Your task -
Search the material for "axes" and show all lines that contain it.
============
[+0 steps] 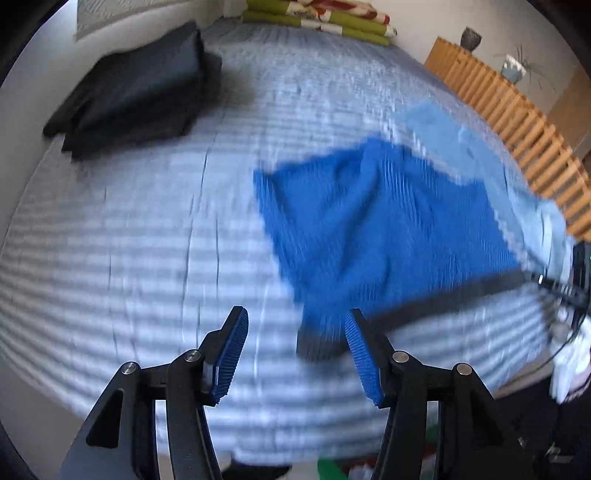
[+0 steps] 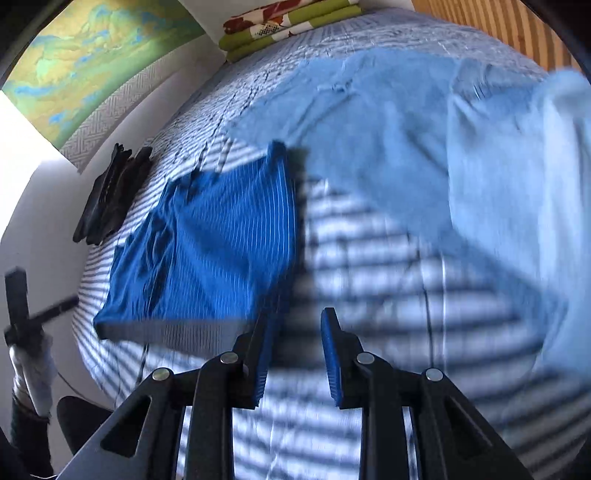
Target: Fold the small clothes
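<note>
Left gripper (image 1: 295, 325): blue ribbed pads spread wide, nothing between them, above the striped bedcover.
Right gripper (image 2: 297, 325): pads apart, empty, over bare bedcover.
Bright blue pinstriped shorts with a grey waistband (image 1: 369, 221): flat but rumpled on the bed, ahead and right of the left gripper; its right pad overlaps the waistband corner in view, contact unclear. Ahead and left of the right gripper (image 2: 207, 251).
Pale blue garment (image 2: 424, 147): spread ahead and right of the right gripper, beside the shorts.
Blue-and-white striped bedcover (image 1: 129, 258): under everything.
Folded dark clothes (image 1: 133, 92): far ahead-left of the left gripper, well apart from the shorts.
Folded green floral blanket (image 1: 321, 18): at the far bed edge.
Sharpness: both views motion-blurred.
</note>
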A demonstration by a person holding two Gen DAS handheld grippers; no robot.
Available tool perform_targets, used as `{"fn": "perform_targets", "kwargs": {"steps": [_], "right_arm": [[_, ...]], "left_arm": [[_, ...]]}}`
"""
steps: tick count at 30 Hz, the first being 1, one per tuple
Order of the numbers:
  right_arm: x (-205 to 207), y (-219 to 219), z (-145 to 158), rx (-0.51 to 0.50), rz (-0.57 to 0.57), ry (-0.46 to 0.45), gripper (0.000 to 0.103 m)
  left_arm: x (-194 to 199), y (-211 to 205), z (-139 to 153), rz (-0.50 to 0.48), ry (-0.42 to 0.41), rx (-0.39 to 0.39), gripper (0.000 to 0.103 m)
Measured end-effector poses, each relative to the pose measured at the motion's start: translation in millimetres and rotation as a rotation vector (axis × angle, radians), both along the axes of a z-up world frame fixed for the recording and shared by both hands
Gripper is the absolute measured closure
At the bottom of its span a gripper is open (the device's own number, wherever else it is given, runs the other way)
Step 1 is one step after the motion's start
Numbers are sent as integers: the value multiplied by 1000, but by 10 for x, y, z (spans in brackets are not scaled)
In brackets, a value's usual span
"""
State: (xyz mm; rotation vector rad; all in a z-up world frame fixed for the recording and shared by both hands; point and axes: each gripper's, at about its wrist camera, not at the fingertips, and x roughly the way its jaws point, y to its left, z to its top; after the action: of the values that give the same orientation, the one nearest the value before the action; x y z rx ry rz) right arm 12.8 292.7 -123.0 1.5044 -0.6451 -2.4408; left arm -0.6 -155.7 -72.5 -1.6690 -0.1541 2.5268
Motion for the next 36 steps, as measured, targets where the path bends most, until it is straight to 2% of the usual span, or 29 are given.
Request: {"fn": "perform_targets", "kwargs": {"steps": [3, 7, 9, 10, 11, 12, 14, 17, 18, 19, 21, 24, 28, 30, 32, 34, 36], "right_arm": [[182, -64, 0, -20, 18, 8, 79], [260, -225, 26, 80, 52, 28, 79], [231, -301, 13, 106, 64, 36, 79], [212, -334, -2, 111, 70, 34, 79], [198, -355, -18, 116, 74, 33, 79], [170, -391, -27, 125, 76, 34, 79], [133, -431, -25, 136, 73, 42, 79], [54, -432, 13, 152, 52, 59, 80], [35, -429, 16, 159, 49, 58, 81], [15, -437, 16, 173, 47, 53, 89], [14, -464, 57, 201, 62, 50, 96], [103, -489, 267, 211, 87, 98, 100], [261, -492, 580, 168, 99, 171, 101], [302, -551, 648, 194, 117, 180, 101], [361, -597, 597, 237, 141, 151, 101], [419, -642, 389, 251, 172, 78, 101], [490, -689, 170, 275, 211, 13, 101]], "left_arm": [[209, 112, -168, -52, 10, -97, 45], [244, 379, -466, -147, 35, -303, 45], [178, 447, -542, -158, 56, -351, 45], [128, 474, -558, -153, 64, -338, 48], [76, 480, -546, -144, 67, -316, 59], [39, 475, -525, -130, 68, -287, 74], [-44, 467, -443, -94, 76, -228, 89], [-126, 438, -335, -72, 77, -179, 100], [-159, 410, -315, -64, 68, -169, 101], [-174, 377, -280, -56, 55, -151, 101], [-178, 302, -211, -38, 22, -103, 101], [-117, 196, -103, -25, -19, -49, 101], [-26, 36, 13, 5, -88, 35, 101], [18, 8, 59, -12, -97, 16, 101], [87, 21, 41, -42, -116, -12, 101], [181, 58, -92, -72, -164, -39, 101], [254, 98, -317, -108, -234, -71, 93]]}}
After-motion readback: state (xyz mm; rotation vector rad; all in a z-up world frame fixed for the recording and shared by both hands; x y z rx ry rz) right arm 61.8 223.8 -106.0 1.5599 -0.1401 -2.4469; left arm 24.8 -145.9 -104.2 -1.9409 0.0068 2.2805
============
Answer for the task -
Measured end-effector poses, each relative to the pose measured at the motion's start: translation in millimetres and rotation as a rotation vector (axis × angle, radians), both along the axes of a z-up world frame fixed for the recording and shared by both hands
State: (xyz mm; rotation vector rad; all in a z-up world frame fixed for the recording and shared by both hands; point and axes: each gripper's, at about its wrist camera, not at the fingertips, and x roughly the way its jaws point, y to its left, z to its top; after the action: of the values that give the same orientation, the one nearest the value before the action; x y z rx ry rz) right arm 12.8 292.7 -123.0 1.5044 -0.6451 -2.4408; left arm -0.6 -155.7 -72.5 -1.6690 -0.1541 2.5268

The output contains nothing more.